The spirited debate about 16-bit vs 24-bit music files is largely based on a faulty understanding of the physics involved. Despite the prevalent myth that more bits somehow gives more “accurate” music, it really only gives more dynamic range (loud to soft), and 16 bits already encompasses the entire loud-soft range (up to about 96 db, about the sound standing next to a loud gas lawn mower.) that the human ear can comfortably listen to. A 24-bit range just pushes the upper end to about 144db, which is about the ear-damaging sound level standing right next to a 155mm howitzer when it is fired.  For studio work where the digital files are going to be merged and manipulated, it may well be worth working in 24-bit formats to avoid introducing rounding errors, but 16-bit final output is more than enough dynamic range for any meaningful music listening.

What does actually make a difference in the “accuracy” of digital music is the sampling rate.

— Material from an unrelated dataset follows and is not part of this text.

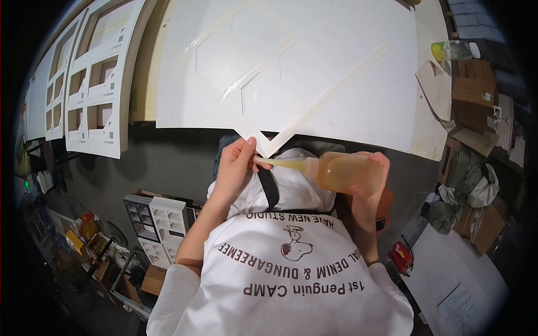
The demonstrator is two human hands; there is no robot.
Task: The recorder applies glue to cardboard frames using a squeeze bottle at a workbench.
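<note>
In my right hand (375, 173) is a clear squeeze bottle (347, 175) of amber liquid, lying nearly level with its long thin nozzle pointing left. My left hand (238, 159) is closed at the near corner of a white cardboard frame (268, 144), thumb along its edge; the fingers beneath are partly hidden. The nozzle tip meets the fingertips of this hand, just below that corner. Shiny, wet-looking strips run along the frame's bands. Most of the frame lies on a large white sheet (358, 117), and its corner juts past the near edge toward me.
Tall white panels with square cut-outs (92, 84) stand at the left of the table. A capped bottle with yellow-green liquid (454, 50) lies at the right edge. Cardboard boxes (473, 92) and bags (485, 187) are piled at right; more cut-out panels (168, 221) stand lower left.
</note>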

There is an arcane thing called the “Nyquist-Shannon sampling theorem” that says that to accurately digitally record a wavelength of frequency x one needs to sample at  least 2x times the frequency plus about 10%. CDs sample at 44,0000 samples per second, which happens to be 20k Hz times 2 plus 10%, meaning that (not by accident)  standard CDs already sample at a rate capable of accurately recording up to the  maximum 20k Hz frequency that a young person can hear, and far better than most of us older folks can hear.

The upshot of all of this is that, once again, as with cars and wines and watches, a lot of people are apparently being sold very expensive stuff that they really don’t need for their purposes with appeals to “status” and “more expensive is better”.  I suppose this is a natural feature of any economy.  As the old saying goes ‘There's a sucker born every minute”, except that it is now probably down to every 10 seconds or less.

If I had enabled comments on this blog I would no doubt be swamped with emotional and outraged flames from people who have sunk a lot of money into their expensive audio systems (or cars or watches or wine collections) and desperately need to believe their money was well spent. As a classical music lover with normal adult ears, I find my rather modest mid-level system (320kbs MP3 files or internet streaming stations fed through the Sonos wireless system to a $500 Denon receiver and $100 AR-6 speakers) more than adequate, and in fact I really can’t hear the difference between 320kbs files and 160kbs files, or even some 128kbs files, so even my setup is probably overkill.